Contudo, mesmo nos momentos subsequentes de maior pressão e limitação de mobilidade gerados pela pandemia, os consumidores já não sentiram a mesma motivação para recorrer, de forma tão alargada, à compra online dos produtos de supermercado. Afinal, o retalho alimentar esteve sempre aberto, não se verificou qualquer limitação de acesso aos produtos mais relevantes, o elevado número de lojas existentes permitia – salvo raras excepções - uma visita rápida e pouco ‘claustrofóbica’, em certas alturas e na impossibilidade de outras saídas, ir ao supermercado fazer compras era o ‘truque’ para sair de casa e o ‘momento social’ do dia.

Ao mesmo tempo, o boom inicial sentido nesta área motivou o surgimento de algumas iniciativas empresariais, um ou outra construída de forma sustentada, várias outras tentando ‘surfar’ a onda que parecia estar a formar-se. Muitas vezes, com aparente menor consciência que a venda online de produtos de supermercado é operacionalmente muito cara e que a componente digital do acto de venda é, porventura, o menor e o menos oneroso dos problemas.

A chamada ‘última milha’ é, para qualquer produto, muito cara. Em Portugal e, especialmente, na malha urbana, ela é muito cara por força das limitações de circulação e estacionamento que existem. Se pensarmos que no caso do universo do supermercado, uma compra de, por exemplo, cem euros, pode corresponder a umas dezenas de itens que têm de ser previamente preparados, e que a entrega implica, normalmente, a utilização de tripla temperatura - ambiente, frio positivo e frio negativo – mais fácil se compreenderá que apenas com uma escala de actuação ampla e com uma elevada eficiência operacional será, eventualmente, possível colocar as contas no verde.

Hoje, o para SEMPRE parece, se não afastado, pelo menos adiado, a não ser que novo ‘choque’ epidemiológico ocorra. O regresso de uma certa normalidade laboral (ainda que o nosso país seja dos que apresenta índices mais elevados de trabalho híbrido) e de uma mobilidade alargada, retira poder ao online. Estamos mais tempo em deslocação, o que nos aproxima das lojas físicas. Estamos menos tempo em casa, o que desaconselha e dificulta as entregas ao domicílio.

Para além disso, o contexto económico actual, com a explosão da inflação e a quebra acentuada do poder de compra, leva muitos shoppers, mesmo tentando diminuir o valor das suas compras, a aumentar o número de visitas às lojas, comprando menos produtos em cada deslocação e tentando aproveitar as melhores oportunidades. Cestas menores são também uma limitação para a compra online, geralmente adoptada para compras de maior dimensão, em volume e em valor.

O Jornal de Negócios referia há dias que os “Supermercados online [estão] com atividade acima do pré-pandemia”, o que é obviamente verdade – o planalto actual está bem acima dos valores de 2019 – como é também verdade que, desde o final do primeiro trimestre de 2021, é notória uma significativa desaceleração desses crescimentos, mesmo com o alargamento e a fidelização da base de compradores.
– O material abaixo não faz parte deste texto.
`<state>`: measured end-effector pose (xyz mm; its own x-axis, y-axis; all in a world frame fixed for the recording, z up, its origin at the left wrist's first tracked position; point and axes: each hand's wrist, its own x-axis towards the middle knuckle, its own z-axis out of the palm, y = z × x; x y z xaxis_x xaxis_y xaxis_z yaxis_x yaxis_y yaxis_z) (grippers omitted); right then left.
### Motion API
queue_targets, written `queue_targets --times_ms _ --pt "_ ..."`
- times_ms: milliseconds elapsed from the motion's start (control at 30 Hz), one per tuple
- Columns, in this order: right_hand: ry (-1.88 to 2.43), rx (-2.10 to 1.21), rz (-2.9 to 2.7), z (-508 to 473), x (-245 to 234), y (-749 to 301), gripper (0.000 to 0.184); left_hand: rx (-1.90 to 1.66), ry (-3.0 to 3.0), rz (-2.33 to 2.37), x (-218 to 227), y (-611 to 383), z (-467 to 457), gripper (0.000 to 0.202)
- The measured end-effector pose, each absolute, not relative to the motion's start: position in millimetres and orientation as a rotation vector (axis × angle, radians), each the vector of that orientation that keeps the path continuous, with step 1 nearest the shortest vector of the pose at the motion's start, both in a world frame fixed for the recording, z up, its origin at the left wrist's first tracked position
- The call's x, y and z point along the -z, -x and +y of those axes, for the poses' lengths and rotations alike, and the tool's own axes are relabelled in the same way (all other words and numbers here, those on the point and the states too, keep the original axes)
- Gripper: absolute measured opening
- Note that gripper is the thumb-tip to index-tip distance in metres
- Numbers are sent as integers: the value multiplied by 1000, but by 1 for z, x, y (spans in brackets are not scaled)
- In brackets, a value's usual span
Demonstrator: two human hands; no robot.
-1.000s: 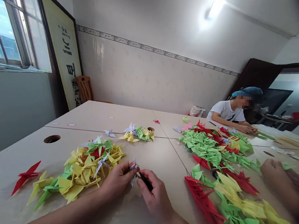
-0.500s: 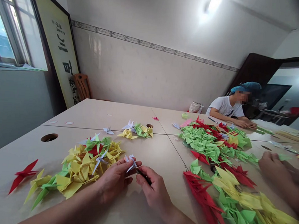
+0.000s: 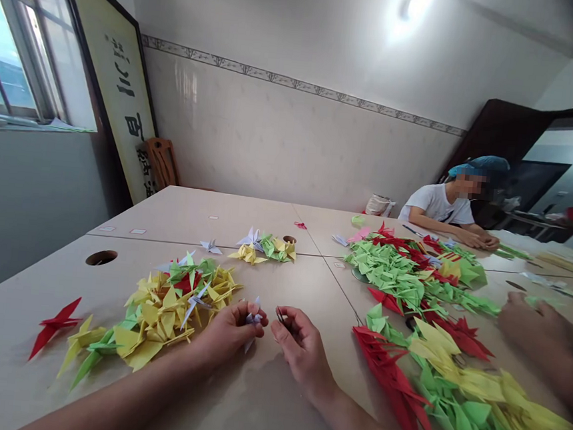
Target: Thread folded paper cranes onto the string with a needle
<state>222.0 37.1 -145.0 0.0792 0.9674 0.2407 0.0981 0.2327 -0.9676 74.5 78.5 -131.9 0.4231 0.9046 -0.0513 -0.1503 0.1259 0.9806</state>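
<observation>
1 pale paper crane [image 3: 253, 319], pinched in my left hand [image 3: 228, 334] beside the crane pile [image 3: 172, 319]. My right hand [image 3: 302, 347] half-curled at a small dark tip [image 3: 280, 316], hold unclear. Risk: a slack pinch drops the crane.

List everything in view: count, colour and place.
Table: one, cream, under everything
Crane pile: one, yellow, green and red, front left
Lone crane: one, red, left of that pile
Small crane pile: one, yellow, green and lilac, far table
Crane heaps: many, green, red and yellow, right side
Framed calligraphy: one, cream, leaning by window
Seated person: one, white shirt, blue cap, far end
Other person's hand: one, right edge
Paper crane: one, pale, held at centre
Dark tool: one, black, held at centre
Left hand: one, pinching paper crane
Right hand: one, pinching dark tool
</observation>
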Motion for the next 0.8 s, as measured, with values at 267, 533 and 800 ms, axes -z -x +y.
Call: queue_targets --times_ms 267,533,800 --pt "1098 -941 -1335 38 140 -221 24 -800 -1567 763 136 -73 73 13" --pt "1083 -973 -1332 39 142 -221 20 -751 -1825 788 131 -72 66 17" --pt "1172 -1024 -1229 40 141 -222 27 -755 -1927 809 128 -72 61 17"
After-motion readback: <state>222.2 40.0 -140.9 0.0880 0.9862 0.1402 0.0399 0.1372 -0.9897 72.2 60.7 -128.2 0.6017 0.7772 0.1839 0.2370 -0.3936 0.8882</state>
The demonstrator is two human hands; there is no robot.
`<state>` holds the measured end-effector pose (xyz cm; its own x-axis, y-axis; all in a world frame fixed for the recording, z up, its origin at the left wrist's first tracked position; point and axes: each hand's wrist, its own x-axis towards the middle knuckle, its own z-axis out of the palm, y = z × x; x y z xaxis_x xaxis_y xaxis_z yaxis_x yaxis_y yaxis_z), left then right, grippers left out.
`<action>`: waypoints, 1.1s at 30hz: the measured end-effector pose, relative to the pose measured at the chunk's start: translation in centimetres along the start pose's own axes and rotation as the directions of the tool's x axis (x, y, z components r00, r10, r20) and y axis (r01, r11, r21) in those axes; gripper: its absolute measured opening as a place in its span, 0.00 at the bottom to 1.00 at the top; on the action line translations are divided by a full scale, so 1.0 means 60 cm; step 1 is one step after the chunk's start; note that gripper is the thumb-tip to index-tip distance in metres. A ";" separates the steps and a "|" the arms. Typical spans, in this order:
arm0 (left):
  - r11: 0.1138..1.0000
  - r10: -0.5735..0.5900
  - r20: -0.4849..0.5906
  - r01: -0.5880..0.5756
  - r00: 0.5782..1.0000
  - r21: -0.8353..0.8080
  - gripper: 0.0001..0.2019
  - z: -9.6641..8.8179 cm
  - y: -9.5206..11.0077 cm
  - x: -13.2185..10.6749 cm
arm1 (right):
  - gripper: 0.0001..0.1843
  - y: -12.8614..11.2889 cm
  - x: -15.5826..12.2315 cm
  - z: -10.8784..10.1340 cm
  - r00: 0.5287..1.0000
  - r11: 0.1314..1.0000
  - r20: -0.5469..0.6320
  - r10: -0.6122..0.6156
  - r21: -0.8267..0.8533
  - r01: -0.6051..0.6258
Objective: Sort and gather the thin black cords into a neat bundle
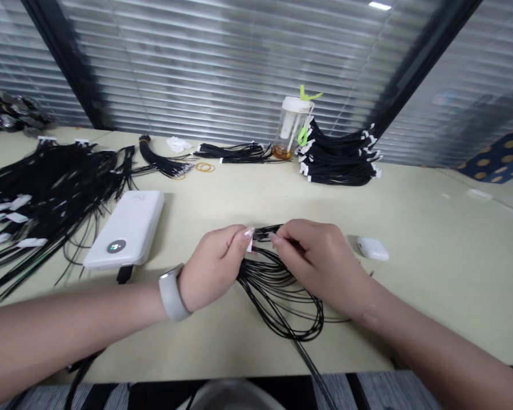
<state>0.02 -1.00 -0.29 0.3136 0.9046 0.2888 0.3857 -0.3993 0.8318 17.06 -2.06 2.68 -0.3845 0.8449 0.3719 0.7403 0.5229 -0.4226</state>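
Note:
My left hand (pixel 214 265) and my right hand (pixel 320 259) meet at the middle of the pale table (pixel 431 239), both closed on a bundle of thin black cords (pixel 282 296). The left thumb and fingers pinch the cords near a small white tag. The right fingers grip the same bundle just to the right. The cords loop down toward the table's front edge and trail off it. A pale watch sits on my left wrist.
A white power bank (pixel 126 228) lies left of my hands. A big loose heap of black cords (pixel 47 193) covers the left. A stacked pile of bundled cords (pixel 342 156) and a clear bottle (pixel 290 128) stand at the back. A white earbud case (pixel 373 248) lies at right. Rubber bands (pixel 205 167) lie near the back.

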 end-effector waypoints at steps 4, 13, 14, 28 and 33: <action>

Assim, devemos, em princípio, esperar um crescimento contínuo, mas bastante ténue, motivado mais pela transição digital das gerações mais jovens, do que pelo imperativo ou a necessidade de recorrer ao online como alternativa.

Penso também que, muito provavelmente, iremos assistir à consolidação dos modelos do chamado ‘click and collect’, um híbrido entre digital e físico, uma compra digital sem a implicação da última milha, mas também uma compra digital que me permite, enquanto comprador, levantar as minhas compras quando me dá mais jeito e evitar (total ou parcialmente) os portes associados. Este modelo, como é fácil perceber, assenta no retalho convencional e beneficia do crescente alargamento da rede de lojas de proximidade que essas insígnias estão a realizar.

Finalmente, esta fase, de perspectivas menos expressivas e ambiciosas, levará – por certo – à separação entre o trigo e o jóio e, como normalmente acontece, levará à desaparição dos mais débeis, menos estruturados e menos preparados, e à consolidação dos que vêm o digital como um canal essencial para a construção de uma efectiva omnicanalidade na relação com os seus consumidores.